A recent Los Angeles Times article reveals that the 419 scam spammers have their very own anthem: a song titled I Go Chop Your Dollars by Nigerian recording artist Osofia:
"419 is just a game, you are the losers, we are the winners.
White people are greedy, I can say they are greedy
White men, I will eat your dollars, will take your money and disappear.
419 is just a game, we are the masters, you are the losers."
We may joke about the 419 scams.. after all, who in their right mind actually falls for this stuff? But like all spammers, they do it because it works:
[Samuel] sent 500 e-mails a day and usually received about seven replies. Shepherd would then take over. "When you get a reply, it's 70% sure that you'll get the money," Samuel said.
Spam only became a problem for me about a year and a half ago, but clearly it's here to stay. I've used POPFile for about a year to cut down on my email spam**. Some people swear by challenge-response human verification systems such as SpamArrest, but as Scott Mitchell notes, this system has some issues:
While the challenge/response system was effective in reducing my spam intake from about 100 messages a day to around 1 or 2 messages a day, the approach, in my estimation, was not ideal. One big disadvantage was that fewer people took the time to respond to the challenge email than I had anticipated, for two reasons:
- Some people don't want to take the time to follow instructions for a challenge email. Maybe their message wasn't that important after all, maybe they're busy, or maybe they just don't like being told what to do. These people's messages, I reckoned, weren't that vital. If you can't take two seconds to respond to the challenge, then just how important is that email you're sending me?
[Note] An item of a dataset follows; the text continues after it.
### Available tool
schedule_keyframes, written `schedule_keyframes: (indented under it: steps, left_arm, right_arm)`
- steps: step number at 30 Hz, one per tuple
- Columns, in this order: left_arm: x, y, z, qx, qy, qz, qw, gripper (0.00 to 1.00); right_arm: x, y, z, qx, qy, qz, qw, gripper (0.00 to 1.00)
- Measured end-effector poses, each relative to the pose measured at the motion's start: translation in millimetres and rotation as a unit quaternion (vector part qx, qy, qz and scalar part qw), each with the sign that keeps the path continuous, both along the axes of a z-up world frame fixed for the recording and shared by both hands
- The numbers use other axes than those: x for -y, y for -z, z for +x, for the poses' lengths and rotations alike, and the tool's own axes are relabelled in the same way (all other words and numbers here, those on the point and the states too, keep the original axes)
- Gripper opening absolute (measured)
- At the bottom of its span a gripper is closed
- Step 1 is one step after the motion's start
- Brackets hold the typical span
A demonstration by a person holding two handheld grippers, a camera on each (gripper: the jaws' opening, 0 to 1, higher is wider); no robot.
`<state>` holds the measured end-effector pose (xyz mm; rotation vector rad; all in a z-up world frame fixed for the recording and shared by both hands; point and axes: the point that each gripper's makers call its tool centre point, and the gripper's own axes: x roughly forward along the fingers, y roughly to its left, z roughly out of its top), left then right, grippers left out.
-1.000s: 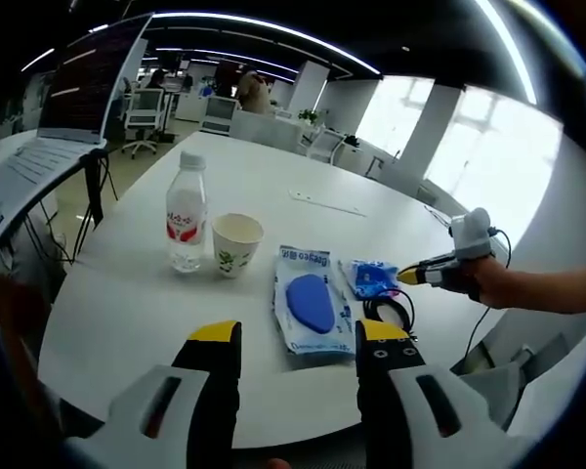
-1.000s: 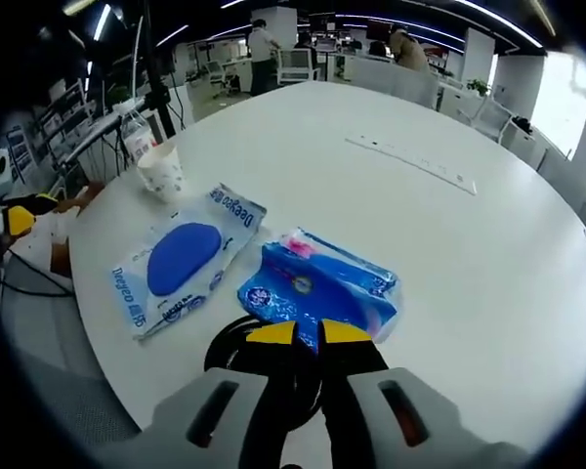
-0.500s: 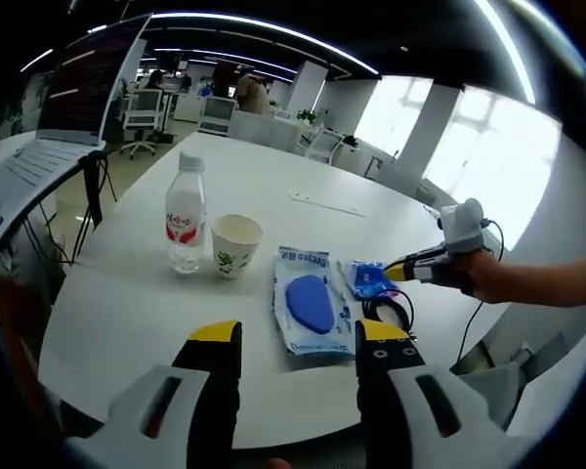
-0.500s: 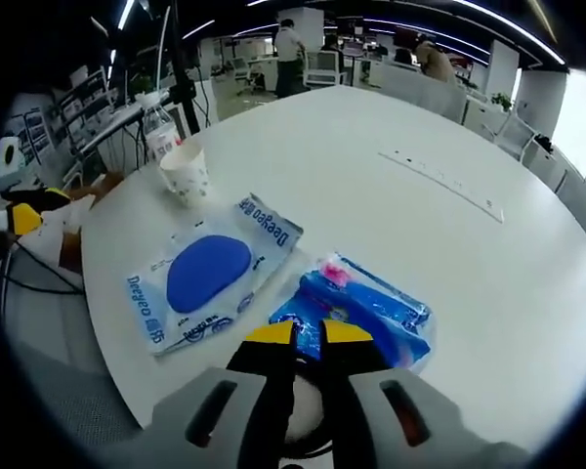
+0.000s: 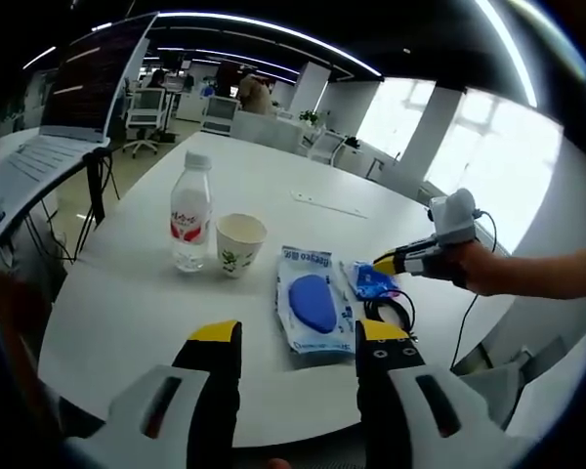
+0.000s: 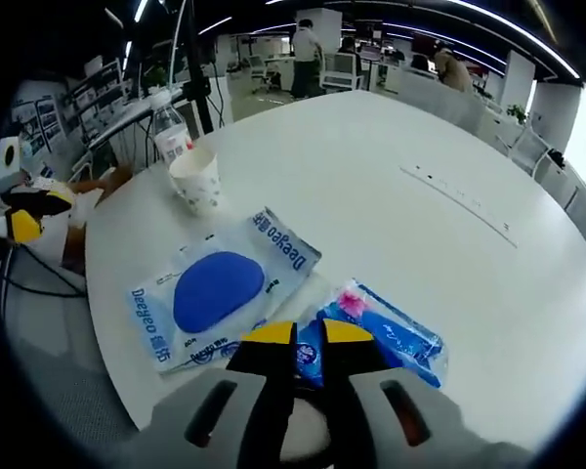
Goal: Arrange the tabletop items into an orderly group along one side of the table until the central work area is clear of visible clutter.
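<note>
Hovering over the blue tissue pack, the right gripper is seen clenched, empty. The left gripper is held released at 6 o'clock. Wipes pack, paper cup and water bottle are lined toward 9 o'clock on the white table.
</note>
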<state>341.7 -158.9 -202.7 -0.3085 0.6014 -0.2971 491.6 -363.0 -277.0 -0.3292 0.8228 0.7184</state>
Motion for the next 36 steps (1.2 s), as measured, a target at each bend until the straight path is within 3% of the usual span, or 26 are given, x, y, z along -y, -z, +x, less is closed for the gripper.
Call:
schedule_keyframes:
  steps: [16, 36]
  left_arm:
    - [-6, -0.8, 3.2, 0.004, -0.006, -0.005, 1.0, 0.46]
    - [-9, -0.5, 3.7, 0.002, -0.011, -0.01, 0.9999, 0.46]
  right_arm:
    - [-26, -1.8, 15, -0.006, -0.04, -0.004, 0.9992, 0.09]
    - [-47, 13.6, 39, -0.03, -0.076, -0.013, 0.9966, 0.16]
- What worried me most, and led me to suspend my C/R anti-spam system, is that I noticed some people weren't responding to the challenge email because they never received it! This unfortunate circumstance could happen if their own spam blocking solution halted my challenge email. A couple folks informed me that Outlook 2003 categorized my challenge emails as spam. Others using a similar challenge/response anti-spam system would never get my challenge as my challenge would generate a challenge on their side.
The "I challenge your challenge!" scenario is particularly amusing. And on top of the two issues Scott highlights, there are other social problems with challenge/response spam blocking.
Although I've had great success with POPFile, which uses Bayesian filtering techniques, I had no idea that there's an even better technique: Markovian filtering. That's what the CRM114 Discriminator* uses. There's an outstanding slide deck (pdf) that explains how it all works. In a nutshell, Markovian filtering weights phrases and words, whereas Bayesian filtering only looks at individual words. How much better is it? I'll let the CRM114 author, Bill Yerazunis, pitch it:
For the month of April 2005, I receieved over 10,000 emails. About 60% were spam. I had ZERO classification errors. ZERO.
As of Feb 1 through March 1, 2004, 8738 messages (4240 spam, 4498 nonspam), and my total error rate was ONE. That translates to better than 99.984% accuracy, which is over ten times more accurate than human accuracy
I measured my own accuracy to be around 99.84%, by classifying the same set of about 3000 messages twice over a period of about a week, reading each message from the top until I feel "confident" of the message status, (one message per screen unless I want more than one screen to decide on a message.) and doing the classification in small batches with plenty of breaks and other office tasks to avoid fatigue. Then I diff()ed the two passes to generate a result. Assuming I never duplicate the same mistake, I, as an unassisted human, under nearly optimal conditions, am 99.84% accurate.
Most Bayesian techniques top out at around ~98% percent accuracy with a little training, but Markovian can achieve a rarified 99.5% accuracy. The most notable Windows port of CRM114 is SpamRIP.
* A reference to the movie Dr. Strangelove. In the movie, the "CRM114 Discriminator" is a fictional accessory for a radio receiver that's "designed not to receive at all", that is, unless the message is properly authenticated.
** I have since switched to K9 because it's simpler and faster-- and does the same Bayesian filtering.